Medienfeindliche Demos: Abnahme und Anzeigen

Auch an diesem Wochenende gab es wieder medienfeindliche Aktivitäten aus den Kreisen derjenigen, die gegen die staatlichen Maßnahmen zur Eindämmung der Corona-Pandemie demonstrieren. Anders als zwei Wochen zuvor beim SWR blieb es dabei aber übersichtlich und entspannt. Nach Angaben der Stuttgarter Polizei zogen mehrere hundert Teilnehmende zum ZDF-Landesstudio, das sich neben der DJV-Landesgeschäftsstelle befindet. Dabei gab es keine Zwischenfälle. 

 

Auch anderswo in Baden-Württemberg wurde wieder demonstriert. Einen Gesamtüberblick auch über die Zahlen der Versammlungen und Teilnehmenden dürfte das Innenministerium Anfang der Woche geben. SWR-Bilder aus Freiburg zeigten am Samstag Plakate wie "Medien - wann berichtet ihr die Wahrheit?" neben Behauptungen über angebliche "Genexperimente" am Menschen. Das zeigt aus Sicht des DJV zum einen ein fehlendes Verständnis von der Rolle und Arbeitsweise der Medien, deren Aufgabe es ja nicht ist, eine einzige "Wahrheit" zu verbreiten, sondern ausgewogen nach journalistischen Kriterien zu berichten. Dabei gibt es keinen Anspruch darauf, bestimmte Meinungen oder Theorien zu verbreiten.
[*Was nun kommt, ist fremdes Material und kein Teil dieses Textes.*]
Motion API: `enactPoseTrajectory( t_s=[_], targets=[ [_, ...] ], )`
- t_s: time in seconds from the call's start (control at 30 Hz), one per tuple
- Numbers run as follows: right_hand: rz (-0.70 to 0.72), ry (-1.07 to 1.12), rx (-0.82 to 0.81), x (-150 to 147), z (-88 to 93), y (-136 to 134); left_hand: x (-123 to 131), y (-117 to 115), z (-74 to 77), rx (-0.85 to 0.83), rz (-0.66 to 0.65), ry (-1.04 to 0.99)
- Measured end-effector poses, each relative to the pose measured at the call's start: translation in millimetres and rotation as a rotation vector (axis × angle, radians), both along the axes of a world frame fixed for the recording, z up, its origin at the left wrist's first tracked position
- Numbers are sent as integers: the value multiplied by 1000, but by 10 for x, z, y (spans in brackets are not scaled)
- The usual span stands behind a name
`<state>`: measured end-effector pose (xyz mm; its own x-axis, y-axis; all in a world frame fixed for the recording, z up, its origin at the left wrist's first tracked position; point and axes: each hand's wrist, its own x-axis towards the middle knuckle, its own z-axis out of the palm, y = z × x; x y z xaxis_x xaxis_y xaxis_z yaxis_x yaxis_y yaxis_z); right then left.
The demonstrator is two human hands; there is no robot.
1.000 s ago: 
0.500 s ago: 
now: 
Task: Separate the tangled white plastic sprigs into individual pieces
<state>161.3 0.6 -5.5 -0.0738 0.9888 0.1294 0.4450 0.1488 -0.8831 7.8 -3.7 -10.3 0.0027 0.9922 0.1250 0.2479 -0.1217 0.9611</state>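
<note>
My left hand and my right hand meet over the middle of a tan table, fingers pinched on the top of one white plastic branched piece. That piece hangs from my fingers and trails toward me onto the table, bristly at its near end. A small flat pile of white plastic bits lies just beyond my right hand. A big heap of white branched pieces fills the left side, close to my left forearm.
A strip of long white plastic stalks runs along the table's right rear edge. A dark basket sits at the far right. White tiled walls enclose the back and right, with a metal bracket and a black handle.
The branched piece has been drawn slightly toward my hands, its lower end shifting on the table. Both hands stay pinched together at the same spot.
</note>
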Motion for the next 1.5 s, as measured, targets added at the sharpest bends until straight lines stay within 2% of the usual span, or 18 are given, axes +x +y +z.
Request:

Zum anderen werden so Medien oft für politische Entscheidungen oder gesellschaftliche Entwicklungen verantwortlich gemacht, über die sie berichten.

 

Das zeigt auch ein Aufkleber, der sich im DJV-Briefkasten fand: Er richtet sich unter dem Deckmantel der Kritik an einer möglichen Impfpflicht eigentlich gegen das Impfen selbst. Auf der Website der Aktion finden sich reihenweise unbelegte Behauptungen und haltlose Theorien zum Impfen. Eine kritische Haltung zum Impfen ist selbstverständlich allen unbenommen - aber weder der DJV, noch die Medien, für die unsere Mitglieder arbeiten, sind für das Impfen oder andere Maßnahmen in der Pandemie verantwortlich. 

 

Unterdessen hat der DJV-Landesvorsitzende Markus Pfalzgraf Anzeige gegen mehrere Personen erstattet, die mit besonders üblen Beschimpfungen im Umfeld der teils medienfeindlichen Demonstrationen vom 22. Januar aufgefallen waren. Nachdem sich der DJV im Vorfeld und auch nach der Demo vorm SWR eindeutig positioniert hatte, gab es per Mail, Kontaktformular oder auf Twitter neben Kritik in der Sache vor allem schwere Beleidigungen und wirre Fantasien über angeblich staatlich gesteuerte Medien, die nicht nur völlig faktenfrei daherkommen, sondern auch im Ton inakzeptabel sind. 

 

Markus Pfalzgraf begrüßt es, dass die Polizei jetzt ermittelt und hofft auf Konsequenzen: "Wir dürfen die Hasspost in der Menge auch nicht überbewerten, da es sich um einzelne Verirrte handelt, die staatliche Maßnahmen, wissenschaftliche Fakten und unabhängigen Journalismus nicht auseinanderhalten können oder wollen. Aber die Nachrichten, die wir bekommen haben, kommen womöglich für Straftatbestände wie Beleidigung oder Volksverhetzung in Betracht. Und damit ist eine Grenze überschritten." 

 

 

Nachtrag 8.2.2022: 

Inzwischen hat das baden-württembergische Innenministerium Zahlen zu den Demonstrationen am Wochenende bekannt gegeben. Demnach demonstrierten am Samstag landesweit 16.700 Menschen bei 31 Demonstrationen, davon 22 gegen die Corona-Maßnahmen. Am ganzen Wochenende waren es den Angaben zufolge insgesamt 23.700 Personen bei 73 Versammlungen, davon 61 mit Bezug zur Pandemie. Die Polizei berichtet von "etlichen Platzverweisen" und Zwischenfällen, schätzt aber das Geschehen als "überwiegend friedlich" ein. 

Am Montag gab es laut Angaben aus dem Innenministerium gegenüber der Nachrichtenagentur dpa landesweit mehr Versammlungen, aber weniger Teilnehmende als zuvor.